#### [DATA PROVIDED]
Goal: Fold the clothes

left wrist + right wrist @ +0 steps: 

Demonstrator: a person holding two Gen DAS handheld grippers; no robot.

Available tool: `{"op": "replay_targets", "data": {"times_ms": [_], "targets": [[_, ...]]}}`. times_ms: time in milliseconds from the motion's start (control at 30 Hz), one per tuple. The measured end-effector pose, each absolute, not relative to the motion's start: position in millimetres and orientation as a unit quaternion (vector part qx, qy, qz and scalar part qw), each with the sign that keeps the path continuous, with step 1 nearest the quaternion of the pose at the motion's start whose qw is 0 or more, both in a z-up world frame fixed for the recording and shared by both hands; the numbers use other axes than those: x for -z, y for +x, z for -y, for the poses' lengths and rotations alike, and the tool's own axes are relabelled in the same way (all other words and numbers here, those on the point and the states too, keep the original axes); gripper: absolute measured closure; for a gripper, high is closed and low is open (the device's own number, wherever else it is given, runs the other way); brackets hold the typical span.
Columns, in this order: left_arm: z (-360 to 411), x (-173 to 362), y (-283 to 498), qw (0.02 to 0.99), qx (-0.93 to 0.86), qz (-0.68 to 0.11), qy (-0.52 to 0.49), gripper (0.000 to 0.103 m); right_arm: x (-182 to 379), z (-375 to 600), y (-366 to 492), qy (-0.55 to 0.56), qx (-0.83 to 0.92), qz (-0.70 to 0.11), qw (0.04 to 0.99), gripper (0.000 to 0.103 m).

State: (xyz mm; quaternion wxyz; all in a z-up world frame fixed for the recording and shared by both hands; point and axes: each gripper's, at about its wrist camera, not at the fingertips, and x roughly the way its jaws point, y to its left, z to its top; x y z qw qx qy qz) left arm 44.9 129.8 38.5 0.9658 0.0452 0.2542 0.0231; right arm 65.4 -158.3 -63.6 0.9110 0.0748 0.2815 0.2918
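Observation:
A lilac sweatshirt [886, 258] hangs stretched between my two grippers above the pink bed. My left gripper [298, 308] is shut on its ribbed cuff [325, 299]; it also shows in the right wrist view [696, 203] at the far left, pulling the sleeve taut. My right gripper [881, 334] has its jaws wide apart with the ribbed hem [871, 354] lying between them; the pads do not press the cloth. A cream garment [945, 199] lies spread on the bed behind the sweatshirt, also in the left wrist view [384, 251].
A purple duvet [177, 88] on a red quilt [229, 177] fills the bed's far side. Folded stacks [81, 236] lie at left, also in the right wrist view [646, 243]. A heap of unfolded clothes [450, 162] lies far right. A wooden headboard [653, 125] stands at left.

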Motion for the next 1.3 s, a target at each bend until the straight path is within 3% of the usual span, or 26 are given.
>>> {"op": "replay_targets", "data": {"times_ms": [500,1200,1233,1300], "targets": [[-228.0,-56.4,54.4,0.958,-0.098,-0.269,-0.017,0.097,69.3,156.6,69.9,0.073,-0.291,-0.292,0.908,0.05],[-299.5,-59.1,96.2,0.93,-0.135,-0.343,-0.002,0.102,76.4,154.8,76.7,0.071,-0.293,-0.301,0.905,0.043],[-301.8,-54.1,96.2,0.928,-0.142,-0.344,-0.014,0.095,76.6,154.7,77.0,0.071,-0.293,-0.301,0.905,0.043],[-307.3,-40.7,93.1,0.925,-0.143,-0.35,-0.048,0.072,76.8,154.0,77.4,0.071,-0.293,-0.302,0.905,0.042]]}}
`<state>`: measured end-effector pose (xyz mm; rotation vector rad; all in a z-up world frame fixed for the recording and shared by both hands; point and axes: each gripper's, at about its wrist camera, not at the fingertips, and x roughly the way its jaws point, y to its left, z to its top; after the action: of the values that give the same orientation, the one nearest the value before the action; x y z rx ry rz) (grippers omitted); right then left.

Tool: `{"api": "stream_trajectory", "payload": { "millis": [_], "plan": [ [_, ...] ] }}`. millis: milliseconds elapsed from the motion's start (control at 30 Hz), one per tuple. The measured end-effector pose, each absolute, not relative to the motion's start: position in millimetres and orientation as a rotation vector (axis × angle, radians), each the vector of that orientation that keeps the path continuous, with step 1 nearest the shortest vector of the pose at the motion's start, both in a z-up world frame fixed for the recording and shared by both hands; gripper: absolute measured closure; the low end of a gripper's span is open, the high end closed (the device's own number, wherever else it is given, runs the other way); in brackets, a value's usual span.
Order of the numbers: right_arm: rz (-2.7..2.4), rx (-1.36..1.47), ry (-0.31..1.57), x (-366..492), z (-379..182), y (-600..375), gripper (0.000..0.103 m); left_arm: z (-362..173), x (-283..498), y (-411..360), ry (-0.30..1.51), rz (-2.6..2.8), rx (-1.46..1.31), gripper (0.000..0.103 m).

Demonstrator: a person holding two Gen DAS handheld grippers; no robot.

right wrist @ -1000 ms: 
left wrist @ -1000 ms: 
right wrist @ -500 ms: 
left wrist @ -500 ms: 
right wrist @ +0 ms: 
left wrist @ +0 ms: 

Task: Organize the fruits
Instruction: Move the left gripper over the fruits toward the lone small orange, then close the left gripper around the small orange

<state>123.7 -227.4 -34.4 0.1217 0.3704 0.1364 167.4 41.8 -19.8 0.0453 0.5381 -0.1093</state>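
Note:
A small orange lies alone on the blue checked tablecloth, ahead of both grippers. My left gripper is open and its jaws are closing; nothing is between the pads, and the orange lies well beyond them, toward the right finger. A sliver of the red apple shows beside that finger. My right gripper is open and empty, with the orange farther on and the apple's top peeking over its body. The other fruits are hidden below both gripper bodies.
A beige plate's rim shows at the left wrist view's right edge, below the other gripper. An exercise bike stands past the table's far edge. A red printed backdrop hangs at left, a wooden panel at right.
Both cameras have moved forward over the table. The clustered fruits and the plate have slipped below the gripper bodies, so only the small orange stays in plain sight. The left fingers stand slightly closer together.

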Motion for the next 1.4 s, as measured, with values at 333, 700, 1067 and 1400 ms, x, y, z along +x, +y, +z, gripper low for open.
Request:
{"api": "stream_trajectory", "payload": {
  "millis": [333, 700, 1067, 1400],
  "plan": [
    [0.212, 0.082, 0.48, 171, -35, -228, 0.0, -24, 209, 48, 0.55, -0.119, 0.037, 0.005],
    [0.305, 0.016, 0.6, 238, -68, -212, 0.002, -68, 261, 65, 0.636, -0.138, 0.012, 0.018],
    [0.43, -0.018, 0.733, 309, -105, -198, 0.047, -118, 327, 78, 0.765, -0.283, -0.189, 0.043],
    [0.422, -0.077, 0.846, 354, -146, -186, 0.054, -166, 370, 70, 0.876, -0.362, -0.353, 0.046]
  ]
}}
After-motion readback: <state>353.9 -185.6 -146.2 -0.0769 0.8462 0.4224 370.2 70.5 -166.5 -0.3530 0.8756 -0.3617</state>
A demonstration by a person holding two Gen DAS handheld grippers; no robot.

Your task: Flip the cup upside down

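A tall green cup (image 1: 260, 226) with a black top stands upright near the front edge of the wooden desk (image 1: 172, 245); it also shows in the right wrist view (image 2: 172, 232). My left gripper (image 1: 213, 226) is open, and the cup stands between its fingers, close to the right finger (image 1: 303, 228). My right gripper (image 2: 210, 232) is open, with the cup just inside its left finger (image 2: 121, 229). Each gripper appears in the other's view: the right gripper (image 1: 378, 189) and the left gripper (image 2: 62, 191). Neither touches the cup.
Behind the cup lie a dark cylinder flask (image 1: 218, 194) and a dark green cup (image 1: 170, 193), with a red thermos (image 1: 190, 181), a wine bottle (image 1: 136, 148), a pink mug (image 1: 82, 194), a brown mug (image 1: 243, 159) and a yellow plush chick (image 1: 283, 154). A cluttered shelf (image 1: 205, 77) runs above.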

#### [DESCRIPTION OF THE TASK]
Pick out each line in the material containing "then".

#### [TASK RESULT]
`<state>`: measured end-effector pose (xyz mm; rotation vector rad; all in a z-up world frame fixed for the recording and shared by both hands; point and axes: each gripper's, at about its wrist camera, not at the fingertips, and x roughly the way its jaws point, y to its left, z to its top; after the action: of the values that give the same orientation, the one nearest the value before the action; x y z rx ry rz) (grippers omitted); right then left.
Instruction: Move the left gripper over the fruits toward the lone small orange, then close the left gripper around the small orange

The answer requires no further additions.